WORK TO COMPLETE -> Transcribe the listing below in full, keeping every line exactly as it is.

INFORMATION PROVIDED ->

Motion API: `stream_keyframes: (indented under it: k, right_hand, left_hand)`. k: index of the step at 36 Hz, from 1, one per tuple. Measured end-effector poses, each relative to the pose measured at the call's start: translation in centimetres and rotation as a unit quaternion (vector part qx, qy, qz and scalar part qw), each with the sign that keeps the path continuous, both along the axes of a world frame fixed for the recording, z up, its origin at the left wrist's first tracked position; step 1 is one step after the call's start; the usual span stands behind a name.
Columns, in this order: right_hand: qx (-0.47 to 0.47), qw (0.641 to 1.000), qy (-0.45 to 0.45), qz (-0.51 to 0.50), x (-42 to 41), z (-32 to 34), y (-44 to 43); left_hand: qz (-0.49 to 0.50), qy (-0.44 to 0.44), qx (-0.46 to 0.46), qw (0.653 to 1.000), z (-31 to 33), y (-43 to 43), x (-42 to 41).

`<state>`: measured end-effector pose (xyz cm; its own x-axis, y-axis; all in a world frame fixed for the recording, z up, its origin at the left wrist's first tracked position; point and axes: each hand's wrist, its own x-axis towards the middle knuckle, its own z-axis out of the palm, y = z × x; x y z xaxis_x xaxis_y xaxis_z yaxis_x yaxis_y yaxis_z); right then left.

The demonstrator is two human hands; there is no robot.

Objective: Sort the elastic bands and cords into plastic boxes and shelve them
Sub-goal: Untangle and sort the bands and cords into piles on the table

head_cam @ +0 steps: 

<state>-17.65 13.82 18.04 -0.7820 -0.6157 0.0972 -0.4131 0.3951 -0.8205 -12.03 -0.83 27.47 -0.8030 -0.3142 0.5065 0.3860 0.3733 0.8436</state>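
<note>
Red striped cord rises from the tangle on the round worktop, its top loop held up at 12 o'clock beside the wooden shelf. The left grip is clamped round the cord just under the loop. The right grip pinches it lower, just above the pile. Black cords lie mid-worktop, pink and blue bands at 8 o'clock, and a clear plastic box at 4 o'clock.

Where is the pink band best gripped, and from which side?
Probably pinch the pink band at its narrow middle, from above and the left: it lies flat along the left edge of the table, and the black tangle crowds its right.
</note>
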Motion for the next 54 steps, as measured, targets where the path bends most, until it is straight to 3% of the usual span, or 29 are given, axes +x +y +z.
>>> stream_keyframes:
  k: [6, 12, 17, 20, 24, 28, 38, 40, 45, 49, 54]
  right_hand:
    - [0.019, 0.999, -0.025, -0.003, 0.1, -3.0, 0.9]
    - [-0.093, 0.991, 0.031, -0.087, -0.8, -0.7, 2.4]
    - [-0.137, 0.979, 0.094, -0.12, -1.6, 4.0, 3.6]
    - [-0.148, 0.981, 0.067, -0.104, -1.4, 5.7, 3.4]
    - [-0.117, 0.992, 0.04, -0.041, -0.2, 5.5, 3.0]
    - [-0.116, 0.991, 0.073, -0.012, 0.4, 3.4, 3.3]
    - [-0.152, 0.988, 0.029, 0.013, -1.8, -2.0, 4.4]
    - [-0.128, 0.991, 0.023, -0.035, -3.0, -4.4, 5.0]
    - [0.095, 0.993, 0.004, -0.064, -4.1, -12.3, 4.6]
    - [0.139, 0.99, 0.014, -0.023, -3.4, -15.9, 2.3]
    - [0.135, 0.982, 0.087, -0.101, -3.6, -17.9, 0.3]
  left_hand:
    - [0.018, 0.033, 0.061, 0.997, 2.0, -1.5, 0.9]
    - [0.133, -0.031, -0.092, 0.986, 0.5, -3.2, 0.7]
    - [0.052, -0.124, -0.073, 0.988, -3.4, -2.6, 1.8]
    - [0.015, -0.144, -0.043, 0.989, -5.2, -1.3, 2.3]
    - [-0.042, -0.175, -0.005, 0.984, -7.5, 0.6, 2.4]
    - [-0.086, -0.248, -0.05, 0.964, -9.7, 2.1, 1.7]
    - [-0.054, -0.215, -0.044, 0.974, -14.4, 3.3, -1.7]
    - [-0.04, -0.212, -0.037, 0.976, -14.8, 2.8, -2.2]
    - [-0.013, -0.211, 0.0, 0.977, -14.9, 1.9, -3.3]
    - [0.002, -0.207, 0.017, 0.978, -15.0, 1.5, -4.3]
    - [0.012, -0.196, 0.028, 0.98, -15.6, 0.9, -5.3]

SOLUTION FOR THIS TASK ->
Motion API: `stream_keyframes: (indented under it: k, right_hand, left_hand)`. k: index of the step at 36 Hz, from 1, one per tuple. Measured end-effector poses, each relative to the pose measured at the call's start: translation in centimetres and rotation as a unit quaternion (vector part qx, qy, qz and scalar part qw), each with the sign that keeps the path continuous, both along the axes of a world frame fixed for the recording, z up, its origin at the left wrist's first tracked position; step 1 is one step after the call's start; the usual span stands behind a name.
Columns, in this order: right_hand: qx (-0.47 to 0.47), qw (0.641 to 1.000), qy (-0.45 to 0.45), qz (-0.51 to 0.50), x (-42 to 41), z (-32 to 34), y (-44 to 43); left_hand: qz (-0.49 to 0.50), qy (-0.44 to 0.44), qx (-0.46 to 0.46), qw (0.653 to 1.000), z (-31 to 33), y (-43 to 43), x (-42 to 41).

`<state>`: measured end-effector pose (xyz cm; its own x-axis, y-axis; all in a world frame fixed for the recording, z up, its origin at the left wrist's first tracked position; point and axes: each hand's wrist, its own x-axis towards the middle knuckle, its own z-axis out of the palm, y = z × x; x y z xaxis_x xaxis_y xaxis_z yaxis_x yaxis_y yaxis_z); right then left.

The demonstrator is two human hands; there is no robot.

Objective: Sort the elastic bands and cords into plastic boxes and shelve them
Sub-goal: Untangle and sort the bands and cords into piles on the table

head_cam @ +0 steps: 

<state>-17.65 13.82 18.04 -0.7820 -0.6157 0.0972 -0.4131 0.3951 -0.8205 -12.03 -0.83 27.47 -0.8030 -0.3142 0.5065 0.3860 0.3733 0.8436</state>
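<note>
Red striped cord rises from the tangle on the round worktop, its top loop held up at 12 o'clock beside the wooden shelf. The left grip is clamped round the cord just under the loop. The right grip pinches it lower, just above the pile. Black cords lie mid-worktop, pink and blue bands at 8 o'clock, and a clear plastic box at 4 o'clock.

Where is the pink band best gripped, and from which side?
Probably pinch the pink band at its narrow middle, from above and the left: it lies flat along the left edge of the table, and the black tangle crowds its right.
</note>
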Motion for the next 54 steps, as measured, targets where the path bends most, until it is straight to 3% of the usual span, or 29 are given, axes +x +y +z.
>>> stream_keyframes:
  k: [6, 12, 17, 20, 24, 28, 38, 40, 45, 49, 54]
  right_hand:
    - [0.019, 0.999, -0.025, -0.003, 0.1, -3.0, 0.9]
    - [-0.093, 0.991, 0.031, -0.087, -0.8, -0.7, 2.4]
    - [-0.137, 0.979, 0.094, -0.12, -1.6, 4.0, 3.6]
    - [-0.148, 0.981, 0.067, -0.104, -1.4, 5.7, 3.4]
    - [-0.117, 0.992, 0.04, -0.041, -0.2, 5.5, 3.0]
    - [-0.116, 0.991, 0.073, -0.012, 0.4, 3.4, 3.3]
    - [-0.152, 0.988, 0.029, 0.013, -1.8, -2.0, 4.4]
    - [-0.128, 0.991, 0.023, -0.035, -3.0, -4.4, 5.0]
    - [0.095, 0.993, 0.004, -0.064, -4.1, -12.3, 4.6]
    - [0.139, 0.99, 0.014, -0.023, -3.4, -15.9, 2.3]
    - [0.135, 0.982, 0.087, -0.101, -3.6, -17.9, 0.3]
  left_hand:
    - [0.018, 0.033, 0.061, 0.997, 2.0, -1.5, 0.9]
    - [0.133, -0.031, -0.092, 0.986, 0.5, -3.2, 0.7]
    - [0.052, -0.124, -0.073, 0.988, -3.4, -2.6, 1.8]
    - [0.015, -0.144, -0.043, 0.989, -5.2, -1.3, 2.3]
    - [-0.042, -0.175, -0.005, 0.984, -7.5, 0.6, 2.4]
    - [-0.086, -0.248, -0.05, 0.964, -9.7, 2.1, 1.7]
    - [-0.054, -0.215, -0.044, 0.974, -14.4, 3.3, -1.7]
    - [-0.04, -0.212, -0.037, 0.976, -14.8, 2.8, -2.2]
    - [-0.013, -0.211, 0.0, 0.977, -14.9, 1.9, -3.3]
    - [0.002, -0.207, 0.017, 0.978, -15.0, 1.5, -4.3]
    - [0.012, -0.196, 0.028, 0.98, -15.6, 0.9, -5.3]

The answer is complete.